## Exercise
Reproduce the listing in full, pictures excluded.
***** Dataset extract
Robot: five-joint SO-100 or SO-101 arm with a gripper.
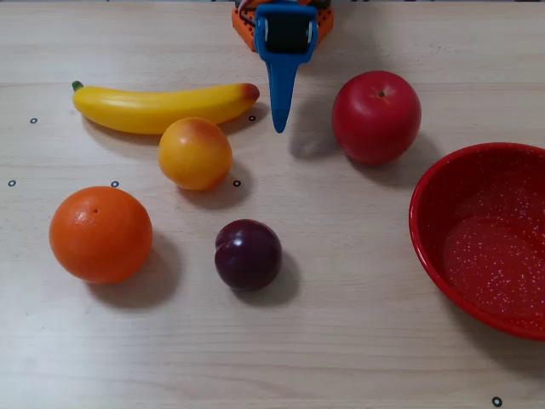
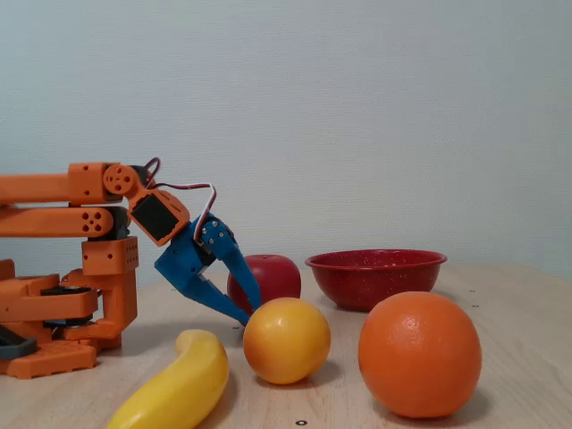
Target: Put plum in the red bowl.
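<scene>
The plum (image 1: 248, 254), small and dark purple, rests on the table in the overhead view, below the middle. It is hidden in the fixed view. The red bowl (image 1: 428, 247) with white speckles sits at the right edge, and its rim shows in the fixed view too (image 2: 375, 261). My blue gripper (image 1: 278, 126) points down the picture from the top, between banana and apple, well short of the plum. From the side the gripper (image 2: 249, 315) tilts down toward the table, its jaws together and holding nothing.
A yellow banana (image 1: 162, 106), a yellow-orange peach (image 1: 195, 152) and an orange (image 1: 100, 233) lie left of the plum. A red apple (image 1: 376, 116) stands right of the gripper. The orange arm base (image 2: 63, 313) is at the left in the fixed view.
</scene>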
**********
## Response for this exercise
Robot: five-joint SO-100 or SO-101 arm with a gripper.
Target: Put plum in the red bowl.
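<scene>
The plum (image 1: 248, 254), small and dark purple, rests on the table in the overhead view, below the middle. It is hidden in the fixed view. The red bowl (image 1: 428, 247) with white speckles sits at the right edge, and its rim shows in the fixed view too (image 2: 375, 261). My blue gripper (image 1: 278, 126) points down the picture from the top, between banana and apple, well short of the plum. From the side the gripper (image 2: 249, 315) tilts down toward the table, its jaws together and holding nothing.
A yellow banana (image 1: 162, 106), a yellow-orange peach (image 1: 195, 152) and an orange (image 1: 100, 233) lie left of the plum. A red apple (image 1: 376, 116) stands right of the gripper. The orange arm base (image 2: 63, 313) is at the left in the fixed view.
</scene>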

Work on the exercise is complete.